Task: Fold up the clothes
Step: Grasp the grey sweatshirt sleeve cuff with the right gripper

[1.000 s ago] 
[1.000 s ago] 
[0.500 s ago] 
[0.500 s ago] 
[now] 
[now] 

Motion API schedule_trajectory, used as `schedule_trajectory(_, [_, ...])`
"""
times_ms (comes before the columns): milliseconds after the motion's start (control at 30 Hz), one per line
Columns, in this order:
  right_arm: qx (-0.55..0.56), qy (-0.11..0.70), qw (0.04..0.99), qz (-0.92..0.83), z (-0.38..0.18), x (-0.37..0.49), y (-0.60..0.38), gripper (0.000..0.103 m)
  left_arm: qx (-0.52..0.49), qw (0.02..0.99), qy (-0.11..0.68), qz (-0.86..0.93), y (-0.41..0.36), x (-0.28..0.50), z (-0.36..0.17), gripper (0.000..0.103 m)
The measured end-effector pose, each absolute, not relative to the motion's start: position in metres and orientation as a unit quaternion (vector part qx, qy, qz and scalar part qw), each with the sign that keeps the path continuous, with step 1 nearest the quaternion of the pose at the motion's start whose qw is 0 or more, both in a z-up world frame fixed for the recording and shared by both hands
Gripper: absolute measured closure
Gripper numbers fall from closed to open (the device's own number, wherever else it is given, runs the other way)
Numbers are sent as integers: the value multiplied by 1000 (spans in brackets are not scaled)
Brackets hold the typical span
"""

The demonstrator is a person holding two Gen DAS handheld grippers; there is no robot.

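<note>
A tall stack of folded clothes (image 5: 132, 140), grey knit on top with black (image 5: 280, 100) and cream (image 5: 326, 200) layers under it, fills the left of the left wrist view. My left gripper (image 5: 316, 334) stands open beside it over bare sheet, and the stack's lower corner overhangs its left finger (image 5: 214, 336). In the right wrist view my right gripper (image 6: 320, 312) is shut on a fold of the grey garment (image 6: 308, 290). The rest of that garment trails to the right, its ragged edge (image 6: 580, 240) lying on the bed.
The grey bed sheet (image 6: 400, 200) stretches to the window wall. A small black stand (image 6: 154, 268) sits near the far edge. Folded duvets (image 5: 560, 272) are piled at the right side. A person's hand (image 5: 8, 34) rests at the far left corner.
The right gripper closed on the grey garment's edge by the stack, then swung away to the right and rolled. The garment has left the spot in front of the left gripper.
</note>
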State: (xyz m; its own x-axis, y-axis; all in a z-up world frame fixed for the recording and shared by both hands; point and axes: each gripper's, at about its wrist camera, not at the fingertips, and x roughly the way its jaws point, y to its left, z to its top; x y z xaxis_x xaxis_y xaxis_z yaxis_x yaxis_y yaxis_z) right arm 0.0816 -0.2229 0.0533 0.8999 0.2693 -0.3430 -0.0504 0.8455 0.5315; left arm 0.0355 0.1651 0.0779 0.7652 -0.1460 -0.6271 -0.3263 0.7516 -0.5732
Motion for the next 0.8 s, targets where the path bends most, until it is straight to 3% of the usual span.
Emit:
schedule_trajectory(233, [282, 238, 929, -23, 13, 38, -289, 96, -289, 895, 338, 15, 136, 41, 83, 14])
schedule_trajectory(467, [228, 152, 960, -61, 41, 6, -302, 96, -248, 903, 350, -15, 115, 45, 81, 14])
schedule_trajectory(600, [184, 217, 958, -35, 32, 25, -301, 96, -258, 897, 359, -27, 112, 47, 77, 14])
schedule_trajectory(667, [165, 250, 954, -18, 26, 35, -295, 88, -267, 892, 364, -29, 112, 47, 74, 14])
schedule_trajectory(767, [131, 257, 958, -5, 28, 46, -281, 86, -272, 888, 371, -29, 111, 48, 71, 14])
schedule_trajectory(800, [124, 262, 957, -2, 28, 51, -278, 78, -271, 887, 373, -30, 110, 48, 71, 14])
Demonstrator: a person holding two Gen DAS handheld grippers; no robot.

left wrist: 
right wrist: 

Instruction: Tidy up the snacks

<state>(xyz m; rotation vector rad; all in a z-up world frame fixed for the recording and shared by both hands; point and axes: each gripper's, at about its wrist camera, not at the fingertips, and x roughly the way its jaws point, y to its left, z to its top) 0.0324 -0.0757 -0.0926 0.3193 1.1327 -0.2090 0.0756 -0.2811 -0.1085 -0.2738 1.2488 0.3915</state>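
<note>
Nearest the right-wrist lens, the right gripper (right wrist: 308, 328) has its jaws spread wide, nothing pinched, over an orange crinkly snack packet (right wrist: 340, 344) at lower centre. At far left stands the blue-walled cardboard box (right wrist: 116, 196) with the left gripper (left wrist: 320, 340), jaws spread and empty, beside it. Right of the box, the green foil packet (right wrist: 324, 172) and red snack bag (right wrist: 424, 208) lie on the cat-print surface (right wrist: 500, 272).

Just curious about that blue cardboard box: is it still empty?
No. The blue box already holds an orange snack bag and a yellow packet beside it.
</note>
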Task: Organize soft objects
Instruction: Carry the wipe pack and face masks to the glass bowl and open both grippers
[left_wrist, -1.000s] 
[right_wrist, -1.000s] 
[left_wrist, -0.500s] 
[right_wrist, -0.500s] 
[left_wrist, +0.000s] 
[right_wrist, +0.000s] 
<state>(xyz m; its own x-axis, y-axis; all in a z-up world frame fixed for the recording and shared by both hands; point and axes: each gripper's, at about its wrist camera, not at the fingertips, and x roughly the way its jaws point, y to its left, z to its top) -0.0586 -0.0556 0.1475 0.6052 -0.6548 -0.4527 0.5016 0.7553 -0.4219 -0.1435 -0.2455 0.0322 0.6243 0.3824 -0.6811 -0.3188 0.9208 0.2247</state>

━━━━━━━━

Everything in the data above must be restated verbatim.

• **Written answer**:
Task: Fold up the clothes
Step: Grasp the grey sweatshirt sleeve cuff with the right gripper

[1.000 s ago] 
[1.000 s ago] 
[0.500 s ago] 
[0.500 s ago] 
[now] 
[now] 

Motion API schedule_trajectory, used as `schedule_trajectory(_, [_, ...])`
"""
times_ms (comes before the columns): milliseconds after the motion's start (control at 30 Hz), one per line
Columns, in this order:
  right_arm: qx (-0.55..0.56), qy (-0.11..0.70), qw (0.04..0.99), qz (-0.92..0.83), z (-0.38..0.18), x (-0.37..0.49), y (-0.60..0.38), gripper (0.000..0.103 m)
  left_arm: qx (-0.52..0.49), qw (0.02..0.99), qy (-0.11..0.68), qz (-0.86..0.93), y (-0.41..0.36), x (-0.28..0.50), z (-0.36..0.17), gripper (0.000..0.103 m)
The measured end-effector pose, each absolute, not relative to the motion's start: position in metres and orientation as a unit quaternion (vector part qx, qy, qz and scalar part qw), each with the sign that keeps the path continuous, with step 1 nearest the quaternion of the pose at the motion's start whose qw is 0 or more, both in a z-up world frame fixed for the recording and shared by both hands
Gripper: absolute measured closure
Gripper numbers fall from closed to open (the device's own number, wherever else it is given, runs the other way)
Numbers are sent as integers: the value multiplied by 1000 (spans in brackets are not scaled)
Brackets hold the typical span
"""

The demonstrator is a person holding two Gen DAS handheld grippers; there is no robot.

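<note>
A tall stack of folded clothes (image 5: 132, 140), grey knit on top with black (image 5: 280, 100) and cream (image 5: 326, 200) layers under it, fills the left of the left wrist view. My left gripper (image 5: 316, 334) stands open beside it over bare sheet, and the stack's lower corner overhangs its left finger (image 5: 214, 336). In the right wrist view my right gripper (image 6: 320, 312) is shut on a fold of the grey garment (image 6: 308, 290). The rest of that garment trails to the right, its ragged edge (image 6: 580, 240) lying on the bed.
The grey bed sheet (image 6: 400, 200) stretches to the window wall. A small black stand (image 6: 154, 268) sits near the far edge. Folded duvets (image 5: 560, 272) are piled at the right side. A person's hand (image 5: 8, 34) rests at the far left corner.
The right gripper closed on the grey garment's edge by the stack, then swung away to the right and rolled. The garment has left the spot in front of the left gripper.
</note>
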State: (xyz m; its own x-axis, y-axis; all in a z-up world frame fixed for the recording and shared by both hands; point and axes: each gripper's, at about its wrist camera, not at the fingertips, and x roughly the way its jaws point, y to its left, z to its top; x y z xaxis_x xaxis_y xaxis_z yaxis_x yaxis_y yaxis_z) right arm 0.0816 -0.2229 0.0533 0.8999 0.2693 -0.3430 -0.0504 0.8455 0.5315; left arm 0.0355 0.1651 0.0779 0.7652 -0.1460 -0.6271 -0.3263 0.7516 -0.5732
Motion for the next 0.8 s, targets where the path bends most, until it is straight to 3% of the usual span.
Emit:
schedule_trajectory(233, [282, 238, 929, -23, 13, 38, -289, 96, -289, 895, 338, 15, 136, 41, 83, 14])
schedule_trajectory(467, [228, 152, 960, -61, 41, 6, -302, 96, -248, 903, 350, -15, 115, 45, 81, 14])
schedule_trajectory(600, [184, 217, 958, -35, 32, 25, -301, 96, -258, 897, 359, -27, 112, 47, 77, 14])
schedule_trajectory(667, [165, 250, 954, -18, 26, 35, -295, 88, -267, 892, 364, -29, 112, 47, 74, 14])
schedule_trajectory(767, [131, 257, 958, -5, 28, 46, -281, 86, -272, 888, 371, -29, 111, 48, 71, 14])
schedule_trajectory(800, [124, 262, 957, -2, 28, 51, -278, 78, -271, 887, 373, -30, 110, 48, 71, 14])
Demonstrator: a person holding two Gen DAS handheld grippers; no robot.

left wrist: 
right wrist: 

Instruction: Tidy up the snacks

<state>(xyz m; rotation vector rad; all in a z-up world frame fixed for the recording and shared by both hands; point and axes: each gripper's, at about its wrist camera, not at the fingertips, and x roughly the way its jaws point, y to its left, z to its top) 0.0324 -0.0757 -0.0926 0.3193 1.1327 -0.2090 0.0756 -0.2811 -0.1085 -0.2738 1.2488 0.3915</state>
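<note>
Nearest the right-wrist lens, the right gripper (right wrist: 308, 328) has its jaws spread wide, nothing pinched, over an orange crinkly snack packet (right wrist: 340, 344) at lower centre. At far left stands the blue-walled cardboard box (right wrist: 116, 196) with the left gripper (left wrist: 320, 340), jaws spread and empty, beside it. Right of the box, the green foil packet (right wrist: 324, 172) and red snack bag (right wrist: 424, 208) lie on the cat-print surface (right wrist: 500, 272).

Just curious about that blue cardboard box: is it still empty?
No. The blue box already holds an orange snack bag and a yellow packet beside it.
</note>
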Task: Organize soft objects
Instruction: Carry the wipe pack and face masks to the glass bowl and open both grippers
[left_wrist, -1.000s] 
[right_wrist, -1.000s] 
[left_wrist, -0.500s] 
[right_wrist, -0.500s] 
[left_wrist, +0.000s] 
[right_wrist, +0.000s] 
<state>(xyz m; its own x-axis, y-axis; all in a z-up world frame fixed for the recording and shared by both hands; point and axes: each gripper's, at about its wrist camera, not at the fingertips, and x roughly the way its jaws point, y to its left, z to its top) -0.0586 -0.0556 0.1475 0.6052 -0.6548 -0.4527 0.5016 0.7553 -0.4219 -0.1435 -0.2455 0.0322 0.6243 0.3824 -0.6811 -0.3188 0.9208 0.2247</state>

Nothing further is required of the output.